Task description: Transcribe every record exactly as it appears.

*** Listed entries

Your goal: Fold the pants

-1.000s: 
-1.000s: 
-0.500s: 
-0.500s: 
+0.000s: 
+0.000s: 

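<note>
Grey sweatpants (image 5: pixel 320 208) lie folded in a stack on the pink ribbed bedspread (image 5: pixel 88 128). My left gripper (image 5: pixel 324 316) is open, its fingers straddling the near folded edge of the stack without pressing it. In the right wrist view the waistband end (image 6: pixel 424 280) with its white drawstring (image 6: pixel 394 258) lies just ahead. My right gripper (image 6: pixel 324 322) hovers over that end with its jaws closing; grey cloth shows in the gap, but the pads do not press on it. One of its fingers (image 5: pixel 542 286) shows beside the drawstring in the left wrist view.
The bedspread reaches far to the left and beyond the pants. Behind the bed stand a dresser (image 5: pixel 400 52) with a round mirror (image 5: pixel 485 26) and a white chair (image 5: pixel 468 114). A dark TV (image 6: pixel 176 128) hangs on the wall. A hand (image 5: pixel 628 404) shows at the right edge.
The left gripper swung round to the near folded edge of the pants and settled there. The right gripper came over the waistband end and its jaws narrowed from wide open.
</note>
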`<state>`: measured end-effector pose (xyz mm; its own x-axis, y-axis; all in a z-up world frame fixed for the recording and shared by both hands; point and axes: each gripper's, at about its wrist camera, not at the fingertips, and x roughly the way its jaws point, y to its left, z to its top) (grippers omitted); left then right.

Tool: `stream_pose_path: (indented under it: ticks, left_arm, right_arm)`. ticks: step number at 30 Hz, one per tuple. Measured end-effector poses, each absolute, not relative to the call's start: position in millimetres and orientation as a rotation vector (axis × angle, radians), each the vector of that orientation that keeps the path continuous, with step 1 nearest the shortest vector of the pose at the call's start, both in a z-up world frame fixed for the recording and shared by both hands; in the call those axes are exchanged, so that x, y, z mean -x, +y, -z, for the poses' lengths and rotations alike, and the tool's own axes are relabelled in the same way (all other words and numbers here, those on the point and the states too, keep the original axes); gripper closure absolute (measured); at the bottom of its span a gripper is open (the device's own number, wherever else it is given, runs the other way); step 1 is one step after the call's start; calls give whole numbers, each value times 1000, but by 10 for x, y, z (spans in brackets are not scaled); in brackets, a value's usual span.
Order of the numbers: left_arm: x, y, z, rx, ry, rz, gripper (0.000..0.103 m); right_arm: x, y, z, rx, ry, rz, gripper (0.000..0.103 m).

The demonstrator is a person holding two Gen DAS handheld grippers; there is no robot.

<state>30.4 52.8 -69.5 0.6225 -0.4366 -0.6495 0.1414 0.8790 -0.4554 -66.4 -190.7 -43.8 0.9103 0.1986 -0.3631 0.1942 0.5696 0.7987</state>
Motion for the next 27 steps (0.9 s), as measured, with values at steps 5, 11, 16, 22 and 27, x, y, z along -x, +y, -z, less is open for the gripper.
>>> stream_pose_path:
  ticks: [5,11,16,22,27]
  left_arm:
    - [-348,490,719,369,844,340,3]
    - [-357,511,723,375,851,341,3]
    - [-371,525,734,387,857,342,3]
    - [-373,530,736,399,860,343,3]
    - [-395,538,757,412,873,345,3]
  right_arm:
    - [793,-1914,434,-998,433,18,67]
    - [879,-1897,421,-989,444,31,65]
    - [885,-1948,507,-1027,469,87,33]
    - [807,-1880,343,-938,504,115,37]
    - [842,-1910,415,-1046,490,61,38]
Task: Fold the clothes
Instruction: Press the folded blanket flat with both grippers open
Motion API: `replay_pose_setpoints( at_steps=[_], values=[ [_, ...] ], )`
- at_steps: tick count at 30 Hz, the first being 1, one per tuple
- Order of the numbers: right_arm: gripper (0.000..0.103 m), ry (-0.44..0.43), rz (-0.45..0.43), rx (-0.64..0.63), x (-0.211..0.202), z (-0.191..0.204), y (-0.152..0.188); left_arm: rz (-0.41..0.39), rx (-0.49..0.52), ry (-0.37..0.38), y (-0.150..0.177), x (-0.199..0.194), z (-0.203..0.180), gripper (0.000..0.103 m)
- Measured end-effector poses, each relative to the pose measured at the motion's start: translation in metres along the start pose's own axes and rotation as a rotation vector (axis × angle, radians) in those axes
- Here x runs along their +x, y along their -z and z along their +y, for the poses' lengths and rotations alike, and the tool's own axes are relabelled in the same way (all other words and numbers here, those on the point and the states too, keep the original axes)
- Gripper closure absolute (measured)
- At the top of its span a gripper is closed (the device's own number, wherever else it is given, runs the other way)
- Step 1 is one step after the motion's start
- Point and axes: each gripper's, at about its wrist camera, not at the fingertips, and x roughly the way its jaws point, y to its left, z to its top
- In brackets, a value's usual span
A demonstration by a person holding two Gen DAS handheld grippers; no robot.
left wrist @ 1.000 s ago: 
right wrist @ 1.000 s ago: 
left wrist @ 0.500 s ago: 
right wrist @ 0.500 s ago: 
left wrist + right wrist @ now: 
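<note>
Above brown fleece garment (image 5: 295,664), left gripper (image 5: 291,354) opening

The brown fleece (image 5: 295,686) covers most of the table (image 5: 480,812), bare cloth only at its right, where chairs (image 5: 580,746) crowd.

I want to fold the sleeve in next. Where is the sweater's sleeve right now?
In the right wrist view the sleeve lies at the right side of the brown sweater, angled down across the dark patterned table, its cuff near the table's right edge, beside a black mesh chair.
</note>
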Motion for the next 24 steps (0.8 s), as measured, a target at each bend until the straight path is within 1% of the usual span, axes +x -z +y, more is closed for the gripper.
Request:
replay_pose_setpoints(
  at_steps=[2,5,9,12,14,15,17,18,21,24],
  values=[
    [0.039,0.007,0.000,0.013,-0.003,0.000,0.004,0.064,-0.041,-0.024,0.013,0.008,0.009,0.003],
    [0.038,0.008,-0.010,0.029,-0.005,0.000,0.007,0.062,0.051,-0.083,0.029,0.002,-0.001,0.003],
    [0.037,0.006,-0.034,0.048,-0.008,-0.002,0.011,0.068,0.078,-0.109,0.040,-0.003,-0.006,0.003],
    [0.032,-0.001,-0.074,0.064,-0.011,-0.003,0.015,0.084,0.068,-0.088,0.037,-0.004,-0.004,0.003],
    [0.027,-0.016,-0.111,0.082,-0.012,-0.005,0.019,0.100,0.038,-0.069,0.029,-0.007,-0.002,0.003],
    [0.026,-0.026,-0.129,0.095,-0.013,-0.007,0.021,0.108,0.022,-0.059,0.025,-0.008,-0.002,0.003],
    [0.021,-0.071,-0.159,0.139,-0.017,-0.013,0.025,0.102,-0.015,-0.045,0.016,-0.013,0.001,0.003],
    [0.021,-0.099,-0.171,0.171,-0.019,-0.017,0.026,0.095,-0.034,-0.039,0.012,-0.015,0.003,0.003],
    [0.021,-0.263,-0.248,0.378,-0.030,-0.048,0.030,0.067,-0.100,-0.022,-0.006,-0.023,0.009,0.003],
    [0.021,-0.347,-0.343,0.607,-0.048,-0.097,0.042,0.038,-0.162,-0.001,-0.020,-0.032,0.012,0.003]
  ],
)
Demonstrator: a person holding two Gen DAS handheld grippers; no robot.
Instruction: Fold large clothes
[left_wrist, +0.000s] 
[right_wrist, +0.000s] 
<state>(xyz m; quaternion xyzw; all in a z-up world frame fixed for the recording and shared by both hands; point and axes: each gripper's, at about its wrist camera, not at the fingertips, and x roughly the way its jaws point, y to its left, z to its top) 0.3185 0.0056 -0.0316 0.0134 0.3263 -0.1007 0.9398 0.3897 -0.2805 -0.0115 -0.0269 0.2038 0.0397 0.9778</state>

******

Response below:
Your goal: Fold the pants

-1.000s: 
-1.000s: 
-0.500s: 
-0.500s: 
+0.000s: 
+0.000s: 

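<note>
Grey sweatpants (image 5: pixel 320 208) lie folded in a stack on the pink ribbed bedspread (image 5: pixel 88 128). My left gripper (image 5: pixel 324 316) is open, its fingers straddling the near folded edge of the stack without pressing it. In the right wrist view the waistband end (image 6: pixel 424 280) with its white drawstring (image 6: pixel 394 258) lies just ahead. My right gripper (image 6: pixel 324 322) hovers over that end with its jaws closing; grey cloth shows in the gap, but the pads do not press on it. One of its fingers (image 5: pixel 542 286) shows beside the drawstring in the left wrist view.
The bedspread reaches far to the left and beyond the pants. Behind the bed stand a dresser (image 5: pixel 400 52) with a round mirror (image 5: pixel 485 26) and a white chair (image 5: pixel 468 114). A dark TV (image 6: pixel 176 128) hangs on the wall. A hand (image 5: pixel 628 404) shows at the right edge.
The left gripper swung round to the near folded edge of the pants and settled there. The right gripper came over the waistband end and its jaws narrowed from wide open.
</note>
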`<state>`: measured end-effector pose (xyz mm; its own x-axis, y-axis; all in a z-up world frame fixed for the recording and shared by both hands; point and axes: each gripper's, at about its wrist camera, not at the fingertips, and x roughly the way its jaws point, y to its left, z to its top) (grippers omitted); left then right.

Tool: `stream_pose_path: (indented under it: ticks, left_arm, right_arm)`. ticks: step number at 30 Hz, one per tuple. Measured end-effector poses, each absolute, not relative to the call's start: position in millimetres and orientation as a rotation vector (axis × angle, radians), each the vector of that orientation that keeps the path continuous, with step 1 nearest the shortest vector of the pose at the call's start, both in a z-up world frame fixed for the recording and shared by both hands; in the call those axes are exchanged, so that x, y, z mean -x, +y, -z, for the poses' lengths and rotations alike, and the tool's own axes are relabelled in the same way (all other words and numbers here, those on the point and the states too, keep the original axes); gripper closure absolute (measured); at the bottom of its span a gripper is open (the device's own number, wherever else it is given, runs the other way); step 1 is one step after the call's start; calls give whole numbers, each value times 1000, but by 10 for x, y, z (spans in brackets are not scaled); in brackets, a value's usual span.
Order of the numbers: left_arm: x, y, z, rx, ry, rz, gripper (0.000..0.103 m); right_arm: x, y, z, rx, ry, rz, gripper (0.000..0.103 m).

The demonstrator is a person holding two Gen DAS handheld grippers; there is no robot.

<state>30.4 52.8 -69.5 0.6225 -0.4366 -0.6495 0.1414 0.8790 -0.4554 -66.4 -190.7 -43.8 0.9103 0.1986 -0.3631 0.1942 0.5696 0.7987</state>
Motion for the next 27 steps (0.9 s), as measured, with values at steps 5, 11, 16, 22 and 27, x, y, z along -x, +y, -z, less is open for the gripper.
>>> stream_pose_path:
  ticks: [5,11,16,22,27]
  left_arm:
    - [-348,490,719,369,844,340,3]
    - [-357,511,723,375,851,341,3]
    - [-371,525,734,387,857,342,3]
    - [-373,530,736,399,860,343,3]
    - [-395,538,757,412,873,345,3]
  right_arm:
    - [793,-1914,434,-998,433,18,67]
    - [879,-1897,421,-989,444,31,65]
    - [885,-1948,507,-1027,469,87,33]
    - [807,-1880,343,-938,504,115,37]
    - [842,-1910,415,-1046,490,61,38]
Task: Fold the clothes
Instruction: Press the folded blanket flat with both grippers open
Motion API: `replay_pose_setpoints( at_steps=[_], values=[ [_, ...] ], )`
- at_steps: tick count at 30 Hz, the first being 1, one per tuple
- Order of the numbers: right_arm: gripper (0.000..0.103 m), ry (-0.44..0.43), rz (-0.45..0.43), rx (-0.64..0.63), x (-0.211..0.202), z (-0.191..0.204), y (-0.152..0.188); left_arm: rz (-0.41..0.39), rx (-0.49..0.52), ry (-0.37..0.38), y (-0.150..0.177), x (-0.199..0.194), z (-0.203..0.180), gripper (0.000..0.103 m)
- Measured end-effector poses, each relative to the pose measured at the motion's start: translation in metres along the start pose's own axes and rotation as a rotation vector (axis × angle, radians) in those axes
- Here x runs along their +x, y along their -z and z along their +y, for the poses' lengths and rotations alike, and the tool's own axes are relabelled in the same way (all other words and numbers here, those on the point and the states too, keep the original axes)
- Gripper closure absolute (measured)
- At the top of its span a gripper is closed (the device's own number, wherever else it is given, runs the other way)
- Step 1 is one step after the motion's start
- Point and axes: each gripper's, at about its wrist camera, not at the fingertips, and x roughly the way its jaws point, y to its left, z to its top
- In brackets, a value's usual span
A demonstration by a person holding two Gen DAS handheld grippers; no robot.
left wrist @ 1.000 s ago: 
right wrist @ 1.000 s ago: 
left wrist @ 0.500 s ago: 
right wrist @ 0.500 s ago: 
left wrist + right wrist @ now: 
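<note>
Above brown fleece garment (image 5: 295,664), left gripper (image 5: 291,354) opening

The brown fleece (image 5: 295,686) covers most of the table (image 5: 480,812), bare cloth only at its right, where chairs (image 5: 580,746) crowd.

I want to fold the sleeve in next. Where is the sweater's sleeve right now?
In the right wrist view the sleeve lies at the right side of the brown sweater, angled down across the dark patterned table, its cuff near the table's right edge, beside a black mesh chair.
</note>
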Motion for the next 24 steps (0.8 s), as measured, a target at each bend until the straight path is within 1% of the usual span, axes +x -z +y, more is closed for the gripper.
Request:
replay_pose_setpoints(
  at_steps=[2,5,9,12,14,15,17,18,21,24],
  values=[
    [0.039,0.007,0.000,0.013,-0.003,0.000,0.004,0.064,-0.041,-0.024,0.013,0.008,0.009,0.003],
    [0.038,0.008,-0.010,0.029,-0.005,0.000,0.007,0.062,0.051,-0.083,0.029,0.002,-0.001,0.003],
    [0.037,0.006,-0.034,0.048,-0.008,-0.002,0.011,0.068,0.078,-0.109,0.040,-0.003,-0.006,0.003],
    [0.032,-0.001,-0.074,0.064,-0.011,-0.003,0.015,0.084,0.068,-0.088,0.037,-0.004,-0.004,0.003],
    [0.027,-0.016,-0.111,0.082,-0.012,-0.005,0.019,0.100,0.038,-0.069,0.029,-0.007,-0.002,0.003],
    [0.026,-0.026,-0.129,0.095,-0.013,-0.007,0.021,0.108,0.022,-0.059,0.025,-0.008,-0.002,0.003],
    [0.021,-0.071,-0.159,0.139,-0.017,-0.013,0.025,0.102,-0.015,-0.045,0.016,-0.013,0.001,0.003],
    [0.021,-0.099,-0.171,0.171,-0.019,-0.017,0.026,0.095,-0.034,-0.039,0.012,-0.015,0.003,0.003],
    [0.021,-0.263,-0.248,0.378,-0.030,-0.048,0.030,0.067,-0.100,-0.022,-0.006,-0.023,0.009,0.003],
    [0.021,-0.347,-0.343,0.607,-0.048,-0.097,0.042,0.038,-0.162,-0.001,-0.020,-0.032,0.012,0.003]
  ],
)
Demonstrator: a person holding two Gen DAS handheld grippers; no robot.
Instruction: Fold large clothes
[left_wrist, +0.000s] 
[right_wrist, +0.000s] 
<state>(xyz m; quaternion xyzw; all in a z-up world frame fixed for the recording and shared by both hands; point and axes: each gripper's, at about its wrist camera, not at the fingertips, and x roughly the way its jaws point, y to its left, z to its top) 0.3185 0.0056 -0.0316 0.0134 0.3263 -0.1007 0.9398 0.3897 -0.2805 -0.0115 -0.0269 0.2038 0.0397 0.9778</state>

No more work remains for this exercise.